IX) Amount in Jerry's account if interest is compounded yearly:
Number of times interest is compounded in a year (n) = 1
Annual interest rate (r) = 1.5%
Time in years (t) = 18 years
Amount in account (A) = P(1 + r/n)^(nt) = 2500(1 + 0.015/1)^(1 x 18)
A = $3221.29

X) Amount in Jerry's account if interest is compounded continuously:
Number of times interest is compounded in a year (n) = infinity
Annual interest rate (r) = 1.5%
Time in years (t) = 18 years
Amount in account (A) = Pe^(rt) = 2500e^(0.015 x 18)
A = $3239.33

b)

I) Number of years of investment in Jerry wanted to have $5000 in his account and chose interest to be compounded quarterly:

Let A be the amount that Jerry wants to have in his account, P be the initial amount invested, r be the annual interest rate, and n be the number of times interest is compounded in a year. Then, we can use the formula:

A = P(1 + r/n)^(nt)

Substituting the given values, we get:

5000 = 2500(1 + 0.015/4)^(4t)

Solving for t, we get:

t = (ln(2) / (4 ln(1 + 0.015/4)))
t = 28.75 years

Therefore, Jerry needs to invest his money for about 29 years to have $5000 in his account if he chooses quarterly compounding.

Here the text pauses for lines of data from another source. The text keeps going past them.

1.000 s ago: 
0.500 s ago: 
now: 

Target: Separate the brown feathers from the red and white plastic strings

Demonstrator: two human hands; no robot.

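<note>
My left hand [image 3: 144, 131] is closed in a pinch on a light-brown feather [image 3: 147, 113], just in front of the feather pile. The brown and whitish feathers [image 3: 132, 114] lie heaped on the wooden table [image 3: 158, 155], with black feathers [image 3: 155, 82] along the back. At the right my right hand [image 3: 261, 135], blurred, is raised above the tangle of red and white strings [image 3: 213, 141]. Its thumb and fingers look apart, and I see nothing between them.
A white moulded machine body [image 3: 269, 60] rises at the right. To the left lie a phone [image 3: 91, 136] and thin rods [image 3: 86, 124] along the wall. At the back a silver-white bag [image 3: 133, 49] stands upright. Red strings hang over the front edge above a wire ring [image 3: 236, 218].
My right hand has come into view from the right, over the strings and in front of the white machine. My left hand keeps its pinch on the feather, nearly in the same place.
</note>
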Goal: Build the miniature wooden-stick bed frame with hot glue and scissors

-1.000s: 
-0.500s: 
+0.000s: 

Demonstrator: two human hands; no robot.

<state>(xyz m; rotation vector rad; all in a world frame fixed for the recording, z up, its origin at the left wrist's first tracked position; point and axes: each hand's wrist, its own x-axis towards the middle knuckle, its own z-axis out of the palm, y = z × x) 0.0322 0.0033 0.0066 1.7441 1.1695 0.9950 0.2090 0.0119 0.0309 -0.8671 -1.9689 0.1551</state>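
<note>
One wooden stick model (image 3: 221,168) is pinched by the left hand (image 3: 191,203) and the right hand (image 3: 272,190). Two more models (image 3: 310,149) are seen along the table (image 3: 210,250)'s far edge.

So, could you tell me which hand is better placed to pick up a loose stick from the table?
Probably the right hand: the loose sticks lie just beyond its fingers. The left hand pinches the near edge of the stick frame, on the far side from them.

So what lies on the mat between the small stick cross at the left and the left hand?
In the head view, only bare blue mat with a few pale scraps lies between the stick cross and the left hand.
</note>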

II) Number of years of investment in Jerry wanted to have $10,000 in his account and chose interest to be compounded continuously:

Using the formula for continuous compounding:

A = Pe^(rt)

Substituting the given values, we get:

10000 = 2500e^(0.015t)

Solving for t, we get:

t = (ln(4) / 0.015)
t = 184.07 years

Therefore, Jerry needs to invest his money for about 184 years to have $10,000 in his account if he chooses continuous compounding.